# What needs to be done
Which lines of the data contain the string "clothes"? Copy every one.

# Excerpted data
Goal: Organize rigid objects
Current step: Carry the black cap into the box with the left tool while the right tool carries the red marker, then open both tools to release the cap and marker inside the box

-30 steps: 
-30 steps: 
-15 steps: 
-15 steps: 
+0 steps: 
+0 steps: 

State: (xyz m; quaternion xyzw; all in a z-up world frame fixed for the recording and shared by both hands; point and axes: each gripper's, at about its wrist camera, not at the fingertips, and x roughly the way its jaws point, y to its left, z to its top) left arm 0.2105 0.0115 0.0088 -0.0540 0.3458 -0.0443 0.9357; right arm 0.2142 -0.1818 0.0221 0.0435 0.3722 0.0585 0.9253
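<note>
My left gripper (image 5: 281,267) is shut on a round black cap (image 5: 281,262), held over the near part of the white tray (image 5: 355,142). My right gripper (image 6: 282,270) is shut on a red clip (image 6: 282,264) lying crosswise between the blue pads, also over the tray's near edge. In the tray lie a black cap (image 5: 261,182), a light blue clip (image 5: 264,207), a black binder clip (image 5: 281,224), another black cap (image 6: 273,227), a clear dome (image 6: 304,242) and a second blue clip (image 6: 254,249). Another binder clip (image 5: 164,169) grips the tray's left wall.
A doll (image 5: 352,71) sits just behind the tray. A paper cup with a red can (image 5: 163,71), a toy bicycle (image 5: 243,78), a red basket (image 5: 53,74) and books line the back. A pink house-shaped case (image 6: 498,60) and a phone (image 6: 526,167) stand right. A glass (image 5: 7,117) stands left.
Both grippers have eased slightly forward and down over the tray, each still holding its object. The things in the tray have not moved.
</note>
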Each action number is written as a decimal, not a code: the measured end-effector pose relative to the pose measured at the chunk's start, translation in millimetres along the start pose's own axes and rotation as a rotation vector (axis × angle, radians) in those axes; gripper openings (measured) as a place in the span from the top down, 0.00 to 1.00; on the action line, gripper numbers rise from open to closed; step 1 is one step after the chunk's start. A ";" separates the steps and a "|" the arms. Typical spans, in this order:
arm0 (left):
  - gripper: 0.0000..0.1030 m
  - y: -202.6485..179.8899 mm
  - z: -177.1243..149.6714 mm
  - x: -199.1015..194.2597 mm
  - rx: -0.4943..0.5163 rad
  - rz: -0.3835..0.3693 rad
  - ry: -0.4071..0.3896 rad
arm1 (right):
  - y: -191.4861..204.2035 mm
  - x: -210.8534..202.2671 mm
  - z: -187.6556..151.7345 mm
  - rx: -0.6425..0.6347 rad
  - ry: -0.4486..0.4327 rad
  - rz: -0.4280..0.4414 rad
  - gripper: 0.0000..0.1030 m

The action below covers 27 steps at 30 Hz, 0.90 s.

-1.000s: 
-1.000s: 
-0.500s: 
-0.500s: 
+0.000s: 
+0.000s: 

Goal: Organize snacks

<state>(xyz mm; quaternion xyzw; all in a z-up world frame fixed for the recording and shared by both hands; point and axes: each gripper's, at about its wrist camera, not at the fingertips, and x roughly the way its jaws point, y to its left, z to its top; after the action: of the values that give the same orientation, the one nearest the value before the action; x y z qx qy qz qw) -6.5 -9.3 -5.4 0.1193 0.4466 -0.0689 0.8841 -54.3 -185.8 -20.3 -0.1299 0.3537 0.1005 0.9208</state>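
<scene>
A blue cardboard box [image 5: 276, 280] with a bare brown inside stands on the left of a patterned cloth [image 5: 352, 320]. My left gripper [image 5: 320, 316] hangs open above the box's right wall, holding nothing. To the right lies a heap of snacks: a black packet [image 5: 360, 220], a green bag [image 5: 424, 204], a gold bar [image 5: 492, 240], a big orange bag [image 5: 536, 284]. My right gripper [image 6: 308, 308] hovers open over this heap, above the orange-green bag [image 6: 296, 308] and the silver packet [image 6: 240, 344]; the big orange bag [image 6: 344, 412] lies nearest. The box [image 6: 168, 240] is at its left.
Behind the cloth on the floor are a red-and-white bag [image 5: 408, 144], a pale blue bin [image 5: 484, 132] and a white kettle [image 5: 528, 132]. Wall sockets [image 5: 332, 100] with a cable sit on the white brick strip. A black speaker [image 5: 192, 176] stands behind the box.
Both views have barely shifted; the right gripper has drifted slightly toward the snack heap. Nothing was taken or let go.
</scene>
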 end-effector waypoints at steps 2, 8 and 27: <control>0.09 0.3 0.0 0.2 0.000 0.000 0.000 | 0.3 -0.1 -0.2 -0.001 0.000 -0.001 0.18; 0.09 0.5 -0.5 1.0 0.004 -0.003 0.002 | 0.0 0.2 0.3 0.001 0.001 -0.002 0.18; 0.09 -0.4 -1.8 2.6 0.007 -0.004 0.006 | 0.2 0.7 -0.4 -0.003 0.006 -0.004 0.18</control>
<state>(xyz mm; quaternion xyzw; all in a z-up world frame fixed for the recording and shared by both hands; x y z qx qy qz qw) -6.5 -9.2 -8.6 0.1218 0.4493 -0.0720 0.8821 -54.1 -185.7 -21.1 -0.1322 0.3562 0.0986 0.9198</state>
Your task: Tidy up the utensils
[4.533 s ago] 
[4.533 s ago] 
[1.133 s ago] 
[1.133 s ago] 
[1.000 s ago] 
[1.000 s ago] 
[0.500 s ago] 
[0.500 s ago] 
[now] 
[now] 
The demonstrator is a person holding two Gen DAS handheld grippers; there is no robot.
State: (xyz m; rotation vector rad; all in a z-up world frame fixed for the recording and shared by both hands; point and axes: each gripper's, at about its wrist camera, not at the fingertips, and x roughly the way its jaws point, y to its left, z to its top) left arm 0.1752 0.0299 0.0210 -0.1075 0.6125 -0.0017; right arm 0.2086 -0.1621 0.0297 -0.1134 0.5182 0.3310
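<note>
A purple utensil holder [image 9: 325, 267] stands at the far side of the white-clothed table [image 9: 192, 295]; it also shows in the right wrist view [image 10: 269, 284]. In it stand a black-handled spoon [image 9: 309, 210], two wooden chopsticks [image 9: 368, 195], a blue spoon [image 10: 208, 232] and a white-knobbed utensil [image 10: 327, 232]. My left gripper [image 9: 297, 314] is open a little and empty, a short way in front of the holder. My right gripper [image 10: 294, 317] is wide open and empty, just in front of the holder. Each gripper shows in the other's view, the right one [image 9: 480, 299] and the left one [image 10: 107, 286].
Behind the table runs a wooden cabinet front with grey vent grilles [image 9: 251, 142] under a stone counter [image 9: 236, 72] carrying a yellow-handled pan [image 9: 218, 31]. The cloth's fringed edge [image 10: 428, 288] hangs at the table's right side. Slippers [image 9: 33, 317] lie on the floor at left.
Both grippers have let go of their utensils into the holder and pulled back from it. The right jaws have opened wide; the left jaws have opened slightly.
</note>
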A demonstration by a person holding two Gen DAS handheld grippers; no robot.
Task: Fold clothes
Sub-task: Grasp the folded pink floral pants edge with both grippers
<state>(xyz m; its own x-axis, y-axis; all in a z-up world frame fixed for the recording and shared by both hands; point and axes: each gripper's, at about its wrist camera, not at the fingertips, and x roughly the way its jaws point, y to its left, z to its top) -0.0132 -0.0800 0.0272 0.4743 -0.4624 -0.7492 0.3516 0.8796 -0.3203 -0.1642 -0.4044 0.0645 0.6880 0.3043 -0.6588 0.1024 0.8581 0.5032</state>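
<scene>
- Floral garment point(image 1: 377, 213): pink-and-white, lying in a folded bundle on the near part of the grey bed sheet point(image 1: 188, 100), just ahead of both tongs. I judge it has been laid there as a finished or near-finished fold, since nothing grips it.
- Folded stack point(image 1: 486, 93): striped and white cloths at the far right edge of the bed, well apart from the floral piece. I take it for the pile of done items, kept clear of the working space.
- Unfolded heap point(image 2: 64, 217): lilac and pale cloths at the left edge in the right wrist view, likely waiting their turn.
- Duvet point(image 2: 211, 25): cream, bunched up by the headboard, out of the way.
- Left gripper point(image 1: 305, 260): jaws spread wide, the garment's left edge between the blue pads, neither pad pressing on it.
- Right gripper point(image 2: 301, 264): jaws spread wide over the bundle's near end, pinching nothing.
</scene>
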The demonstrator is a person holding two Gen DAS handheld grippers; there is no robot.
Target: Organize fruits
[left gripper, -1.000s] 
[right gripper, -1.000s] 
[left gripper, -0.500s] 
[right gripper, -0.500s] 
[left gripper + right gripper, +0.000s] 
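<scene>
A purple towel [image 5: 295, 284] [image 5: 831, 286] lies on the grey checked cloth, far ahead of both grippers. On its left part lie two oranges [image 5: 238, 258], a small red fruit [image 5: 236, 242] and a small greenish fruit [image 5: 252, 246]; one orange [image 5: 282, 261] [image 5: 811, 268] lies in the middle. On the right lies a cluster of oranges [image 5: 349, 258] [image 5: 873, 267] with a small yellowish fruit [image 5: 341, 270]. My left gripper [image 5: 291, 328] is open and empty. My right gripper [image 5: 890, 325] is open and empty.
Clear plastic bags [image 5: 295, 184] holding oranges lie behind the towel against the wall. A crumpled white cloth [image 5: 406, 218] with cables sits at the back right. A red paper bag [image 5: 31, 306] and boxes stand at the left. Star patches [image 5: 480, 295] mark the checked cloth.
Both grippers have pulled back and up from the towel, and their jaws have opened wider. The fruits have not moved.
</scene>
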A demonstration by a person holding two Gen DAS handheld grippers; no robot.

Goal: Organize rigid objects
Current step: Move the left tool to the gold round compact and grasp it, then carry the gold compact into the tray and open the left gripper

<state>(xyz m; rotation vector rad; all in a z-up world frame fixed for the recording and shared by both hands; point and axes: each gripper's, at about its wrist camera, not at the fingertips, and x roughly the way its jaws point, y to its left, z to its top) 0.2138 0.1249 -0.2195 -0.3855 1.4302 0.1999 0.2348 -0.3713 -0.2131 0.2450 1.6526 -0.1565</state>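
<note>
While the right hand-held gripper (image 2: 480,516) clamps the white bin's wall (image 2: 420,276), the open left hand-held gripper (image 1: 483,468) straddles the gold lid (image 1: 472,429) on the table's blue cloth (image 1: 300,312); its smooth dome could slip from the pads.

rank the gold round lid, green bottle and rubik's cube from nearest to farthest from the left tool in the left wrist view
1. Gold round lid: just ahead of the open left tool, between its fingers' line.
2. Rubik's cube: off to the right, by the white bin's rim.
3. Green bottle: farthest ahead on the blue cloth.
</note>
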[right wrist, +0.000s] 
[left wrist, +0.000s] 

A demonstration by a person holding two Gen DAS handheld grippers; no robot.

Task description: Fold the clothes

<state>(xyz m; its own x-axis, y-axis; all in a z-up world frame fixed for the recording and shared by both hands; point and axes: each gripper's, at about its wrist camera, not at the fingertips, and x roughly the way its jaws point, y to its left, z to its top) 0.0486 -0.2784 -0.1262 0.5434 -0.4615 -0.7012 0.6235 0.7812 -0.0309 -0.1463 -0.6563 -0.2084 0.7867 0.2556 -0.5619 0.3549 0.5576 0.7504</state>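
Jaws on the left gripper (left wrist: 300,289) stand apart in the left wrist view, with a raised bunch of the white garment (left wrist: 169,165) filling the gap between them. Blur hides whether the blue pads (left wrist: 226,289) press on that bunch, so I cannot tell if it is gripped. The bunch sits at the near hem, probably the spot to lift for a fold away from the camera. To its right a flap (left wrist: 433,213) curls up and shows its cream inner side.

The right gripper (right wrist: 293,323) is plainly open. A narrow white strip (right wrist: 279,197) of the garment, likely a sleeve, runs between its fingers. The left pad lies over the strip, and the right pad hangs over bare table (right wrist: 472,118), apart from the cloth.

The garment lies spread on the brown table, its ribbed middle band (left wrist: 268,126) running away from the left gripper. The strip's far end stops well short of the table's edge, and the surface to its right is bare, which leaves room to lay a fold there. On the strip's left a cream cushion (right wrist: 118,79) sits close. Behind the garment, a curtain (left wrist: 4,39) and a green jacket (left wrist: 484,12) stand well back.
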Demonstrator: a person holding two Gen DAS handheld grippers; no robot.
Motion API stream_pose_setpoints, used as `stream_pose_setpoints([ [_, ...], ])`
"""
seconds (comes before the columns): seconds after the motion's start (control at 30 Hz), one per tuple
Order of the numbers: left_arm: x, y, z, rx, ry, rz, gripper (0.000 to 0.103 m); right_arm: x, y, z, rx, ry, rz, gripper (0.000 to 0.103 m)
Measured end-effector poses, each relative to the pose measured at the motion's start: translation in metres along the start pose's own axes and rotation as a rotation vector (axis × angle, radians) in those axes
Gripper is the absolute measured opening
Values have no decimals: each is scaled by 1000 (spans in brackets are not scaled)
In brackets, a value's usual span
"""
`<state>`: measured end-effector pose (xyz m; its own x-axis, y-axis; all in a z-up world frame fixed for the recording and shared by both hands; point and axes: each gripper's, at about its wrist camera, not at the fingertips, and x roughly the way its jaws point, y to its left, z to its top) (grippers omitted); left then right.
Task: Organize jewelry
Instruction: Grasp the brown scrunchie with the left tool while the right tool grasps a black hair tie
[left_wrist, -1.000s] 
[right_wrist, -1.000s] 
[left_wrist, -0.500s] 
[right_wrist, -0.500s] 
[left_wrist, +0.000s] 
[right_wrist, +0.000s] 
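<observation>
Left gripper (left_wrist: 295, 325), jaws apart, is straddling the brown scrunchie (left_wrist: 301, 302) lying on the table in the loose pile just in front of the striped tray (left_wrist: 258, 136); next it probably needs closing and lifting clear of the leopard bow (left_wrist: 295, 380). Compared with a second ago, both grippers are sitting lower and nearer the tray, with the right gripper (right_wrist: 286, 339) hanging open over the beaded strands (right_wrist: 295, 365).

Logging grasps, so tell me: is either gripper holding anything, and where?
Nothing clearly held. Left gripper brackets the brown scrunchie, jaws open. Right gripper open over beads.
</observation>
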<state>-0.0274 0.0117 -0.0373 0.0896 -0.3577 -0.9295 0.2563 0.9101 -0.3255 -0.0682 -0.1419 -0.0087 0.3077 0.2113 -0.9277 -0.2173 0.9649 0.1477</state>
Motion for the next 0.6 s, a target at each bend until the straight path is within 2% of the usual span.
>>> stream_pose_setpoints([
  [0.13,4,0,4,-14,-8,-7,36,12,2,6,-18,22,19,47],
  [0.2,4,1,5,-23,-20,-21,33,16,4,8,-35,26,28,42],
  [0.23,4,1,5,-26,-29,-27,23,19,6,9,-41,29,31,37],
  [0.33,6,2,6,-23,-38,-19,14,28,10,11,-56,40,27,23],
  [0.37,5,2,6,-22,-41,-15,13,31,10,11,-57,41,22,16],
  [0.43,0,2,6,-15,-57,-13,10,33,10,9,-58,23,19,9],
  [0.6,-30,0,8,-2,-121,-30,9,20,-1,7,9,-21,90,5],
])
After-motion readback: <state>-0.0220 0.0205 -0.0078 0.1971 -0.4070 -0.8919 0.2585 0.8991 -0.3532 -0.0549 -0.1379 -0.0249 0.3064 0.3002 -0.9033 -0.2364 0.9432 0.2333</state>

# Task output
Task: Fold clothes
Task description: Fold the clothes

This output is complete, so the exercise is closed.